Continuous and categorical variables are presented as median (interquartile range) and frequency (%), respectively. We used linear regression models to assess the association between each of the complete blood count variables and inflammatory markers with dyslipidaemia status adjusting for age, gender and ethnicity. To assess the possible treatment effect of statin use on these outcomes we used a nested case–control design, wherein after excluding patients with diabetes and hypertension, we estimated the statin treatment effect through logistic treatment models with 1:3 propensity matching for age, gender and ethnicity. All statistical tests were two-sided, and statistical significance was taken as p < 0.05. All statistical analyses were performed using Stata version 15.

Results

Within our cohort of 717 patients, one hundred fifty-six (21.8%) patients had dyslipidaemia. Individuals with dyslipidaemia were older (62.5 years, IQR 55–68 years versus 37 years, IQR 27–52 years) and more likely to be of Malay ethnicity (18.6% versus 8.9%). Approximately 24–59% of patients had coexisting diabetes, hypertension and atherosclerotic cardiovascular disease defined as history of ischemic heart disease, stroke or peripheral vascular disease. In terms of inflammatory markers, those with dyslipidaemia were more likely to have higher CRP, LDH, procalcitonin, white cell count and neutrophil count but lower lymphocyte count. Patients with dyslipidaemia were more likely to require supplemental oxygen, ICU admission and IMV. The risk of death was higher (p < 0.05). See Tables 1 and 2.

Table 1 Baseline characteristics and clinical outcomes of patients.
Table 2 Associations of laboratory markers with hyperlipidemia.

Dyslipidaemia was associated with higher white cell count and neutrophil count but not the other inflammatory markers. See Tables 1 and 2.

Of those who had hyperlipidemia, 151 (96.7%) were on statins, 12 (7.7%) were on fibrates and 10 (6.4%) were on ezetimibe. In the nested case–control analysis after excluding patients with diabetes and hypertension, 40 patients were on statins and 509 were non-statin users.
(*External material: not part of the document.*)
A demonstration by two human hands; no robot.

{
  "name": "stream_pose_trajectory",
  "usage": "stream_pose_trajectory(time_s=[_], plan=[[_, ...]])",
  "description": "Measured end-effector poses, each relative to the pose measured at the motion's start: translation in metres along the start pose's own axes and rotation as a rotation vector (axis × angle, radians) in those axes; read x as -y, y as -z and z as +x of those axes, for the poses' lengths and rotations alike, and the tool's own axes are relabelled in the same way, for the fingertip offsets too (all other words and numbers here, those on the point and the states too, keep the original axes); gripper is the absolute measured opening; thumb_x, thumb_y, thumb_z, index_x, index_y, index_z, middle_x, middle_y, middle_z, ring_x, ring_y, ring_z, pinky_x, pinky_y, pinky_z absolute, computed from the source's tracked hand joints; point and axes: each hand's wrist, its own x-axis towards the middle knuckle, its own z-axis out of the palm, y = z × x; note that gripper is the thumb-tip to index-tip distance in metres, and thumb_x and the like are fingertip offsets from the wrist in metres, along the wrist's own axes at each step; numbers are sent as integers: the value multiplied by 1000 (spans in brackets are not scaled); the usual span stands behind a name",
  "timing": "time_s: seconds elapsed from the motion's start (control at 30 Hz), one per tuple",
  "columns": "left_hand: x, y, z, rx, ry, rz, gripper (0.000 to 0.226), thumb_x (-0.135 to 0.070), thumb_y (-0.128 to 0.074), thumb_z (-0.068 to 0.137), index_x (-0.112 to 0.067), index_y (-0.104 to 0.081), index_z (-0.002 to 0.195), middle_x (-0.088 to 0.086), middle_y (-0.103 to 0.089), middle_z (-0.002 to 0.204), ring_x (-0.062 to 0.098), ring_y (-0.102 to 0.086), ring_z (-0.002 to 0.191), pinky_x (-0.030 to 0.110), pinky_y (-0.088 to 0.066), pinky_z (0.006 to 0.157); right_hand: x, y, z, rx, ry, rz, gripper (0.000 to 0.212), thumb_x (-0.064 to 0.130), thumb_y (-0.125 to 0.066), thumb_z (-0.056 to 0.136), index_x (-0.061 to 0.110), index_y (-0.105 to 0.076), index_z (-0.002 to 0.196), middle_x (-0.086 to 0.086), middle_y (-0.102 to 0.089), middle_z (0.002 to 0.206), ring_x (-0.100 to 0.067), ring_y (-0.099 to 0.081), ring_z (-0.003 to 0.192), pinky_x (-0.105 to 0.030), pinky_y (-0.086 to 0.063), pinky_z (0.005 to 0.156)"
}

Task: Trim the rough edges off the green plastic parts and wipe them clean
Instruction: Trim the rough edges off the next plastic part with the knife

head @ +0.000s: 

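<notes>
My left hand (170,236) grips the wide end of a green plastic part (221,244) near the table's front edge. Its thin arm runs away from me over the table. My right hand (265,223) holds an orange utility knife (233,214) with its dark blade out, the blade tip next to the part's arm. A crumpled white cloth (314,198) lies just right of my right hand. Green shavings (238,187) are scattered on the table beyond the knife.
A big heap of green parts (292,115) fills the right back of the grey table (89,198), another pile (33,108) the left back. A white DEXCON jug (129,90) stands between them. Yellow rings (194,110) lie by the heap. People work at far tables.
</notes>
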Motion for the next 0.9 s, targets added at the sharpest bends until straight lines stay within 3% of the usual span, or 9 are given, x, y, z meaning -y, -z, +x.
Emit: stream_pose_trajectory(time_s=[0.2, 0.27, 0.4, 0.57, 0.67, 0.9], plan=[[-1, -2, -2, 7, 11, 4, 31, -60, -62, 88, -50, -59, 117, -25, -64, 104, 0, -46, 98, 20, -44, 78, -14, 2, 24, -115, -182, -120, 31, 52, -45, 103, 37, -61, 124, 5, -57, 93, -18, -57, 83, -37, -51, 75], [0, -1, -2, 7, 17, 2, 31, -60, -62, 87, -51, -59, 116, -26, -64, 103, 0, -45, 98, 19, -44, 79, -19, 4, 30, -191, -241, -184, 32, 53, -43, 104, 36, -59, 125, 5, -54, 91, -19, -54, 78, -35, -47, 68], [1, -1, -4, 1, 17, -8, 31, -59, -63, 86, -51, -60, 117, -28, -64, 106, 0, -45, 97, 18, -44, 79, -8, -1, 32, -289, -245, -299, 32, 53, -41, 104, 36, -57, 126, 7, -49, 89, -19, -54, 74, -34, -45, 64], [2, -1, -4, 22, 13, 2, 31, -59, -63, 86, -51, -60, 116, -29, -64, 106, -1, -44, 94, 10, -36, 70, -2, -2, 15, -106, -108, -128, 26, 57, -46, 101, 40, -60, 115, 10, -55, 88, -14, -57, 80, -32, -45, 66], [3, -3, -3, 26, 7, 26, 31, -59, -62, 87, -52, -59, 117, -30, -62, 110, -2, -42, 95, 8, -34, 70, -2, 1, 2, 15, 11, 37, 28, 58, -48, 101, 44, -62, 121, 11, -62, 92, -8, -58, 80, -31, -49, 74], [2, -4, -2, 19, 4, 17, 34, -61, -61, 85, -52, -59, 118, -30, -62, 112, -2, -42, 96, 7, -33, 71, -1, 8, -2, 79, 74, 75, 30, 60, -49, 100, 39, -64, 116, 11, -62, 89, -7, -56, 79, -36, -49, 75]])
The baseline characteristics of these 40 patients is described in Table 3. Approximately 22.5% (9/40) patients had baseline atherosclerotic cardiovascular disease. None of the patients had renal disease or other comorbid diseases. Logistic treatment models using propensity matching showed a lower chance of ICU admission for statin users when compared to non-statin users (Average treatment effect of statins (ATET) Coeff (risk difference): − 0.12 (− 0.23, − 0.01); p = 0.028). There were no other significant differences in other outcomes (Table 4).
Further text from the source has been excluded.